Mortgage amortization period is the number of years it takes to repay the mortgage in full.

A typical mortgage amortization period would be 25 years, meaning that it would take 25 years to repay your mortgage. Since the lender is charging you interest on your mortgage, the longer the amortization period the more you will pay in interest.


What mortgage amortization period should you choose?

With how long amortization period should you go? It depends on what you can afford each month.

Our simple mortgage calculator helps you compute your payments and the total cost of borrowing (total interest) per different amortization periods.

In addition, to help you better understand how your mortgage amortization period can influence the amount of money you save/spend, below we provide a simple example explaining the calculations involved.

Let's say you have a $200,000 mortgage at a 6% interest rate.

With a 25 year amortization period, your monthly payment would be $1,279.61; that means that over the 25 year life of your mortgage, your total payments will be $383,883.

However, if you shorten the amortization period to 20 years, your monthly payment increases to $1,424.38; bad news, right? Not necessarily. Because you are now only paying for 20 years, instead of 25 years, you have reduced your total payments from $383,883 over 25 years to only $341,851; that's a savings of almost $42,000.

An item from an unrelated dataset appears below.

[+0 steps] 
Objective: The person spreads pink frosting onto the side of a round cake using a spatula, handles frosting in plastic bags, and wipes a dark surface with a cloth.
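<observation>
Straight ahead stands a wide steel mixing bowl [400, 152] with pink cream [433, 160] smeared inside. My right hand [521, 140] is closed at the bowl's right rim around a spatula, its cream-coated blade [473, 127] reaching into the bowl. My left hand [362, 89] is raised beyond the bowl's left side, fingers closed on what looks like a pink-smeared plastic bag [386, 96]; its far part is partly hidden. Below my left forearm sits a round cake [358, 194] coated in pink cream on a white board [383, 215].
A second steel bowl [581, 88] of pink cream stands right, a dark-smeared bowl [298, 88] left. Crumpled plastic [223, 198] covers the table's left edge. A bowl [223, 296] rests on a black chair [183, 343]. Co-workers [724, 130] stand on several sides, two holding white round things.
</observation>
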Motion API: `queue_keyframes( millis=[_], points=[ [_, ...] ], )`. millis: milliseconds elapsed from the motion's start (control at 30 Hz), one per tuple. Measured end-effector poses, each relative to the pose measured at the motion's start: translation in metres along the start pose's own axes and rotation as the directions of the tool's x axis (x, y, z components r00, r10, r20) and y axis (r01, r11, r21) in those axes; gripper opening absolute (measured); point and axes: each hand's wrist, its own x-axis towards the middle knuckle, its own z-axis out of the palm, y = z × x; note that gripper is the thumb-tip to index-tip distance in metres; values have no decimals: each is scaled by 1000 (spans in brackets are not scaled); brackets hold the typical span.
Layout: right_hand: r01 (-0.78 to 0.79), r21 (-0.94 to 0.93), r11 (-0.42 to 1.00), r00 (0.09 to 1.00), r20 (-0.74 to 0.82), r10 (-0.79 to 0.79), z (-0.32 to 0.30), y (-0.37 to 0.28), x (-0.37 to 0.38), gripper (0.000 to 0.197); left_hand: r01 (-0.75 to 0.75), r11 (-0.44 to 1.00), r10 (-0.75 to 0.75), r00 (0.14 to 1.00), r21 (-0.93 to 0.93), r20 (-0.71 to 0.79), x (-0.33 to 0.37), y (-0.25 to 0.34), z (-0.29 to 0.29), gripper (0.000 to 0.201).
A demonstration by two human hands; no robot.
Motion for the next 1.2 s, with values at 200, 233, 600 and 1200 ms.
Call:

Going a step further, if you could pay off your mortgage in 15 years, your monthly payment would be $1,679.77, but your total payments over 15 years would be only $302,359, for a saving of over $81,000!

And remember, in your payments you are paying back both principal an interest. In our example, the first $200,000 you repay is the money you borrowed when you bought your house; the rest is the interest. So, as you can see the savings are significant when you shorten the amortization period.

So, what amortization period is best for you?

When you first purchase a home cash is tight, so a 25 year amortization may make sense (use our simple mortgage calculator to figure out how big a payment you can afford each month). However, if your financial situation improves by the time you need to renew your mortgage, it may make more sense to shorten your mortgage amortization period.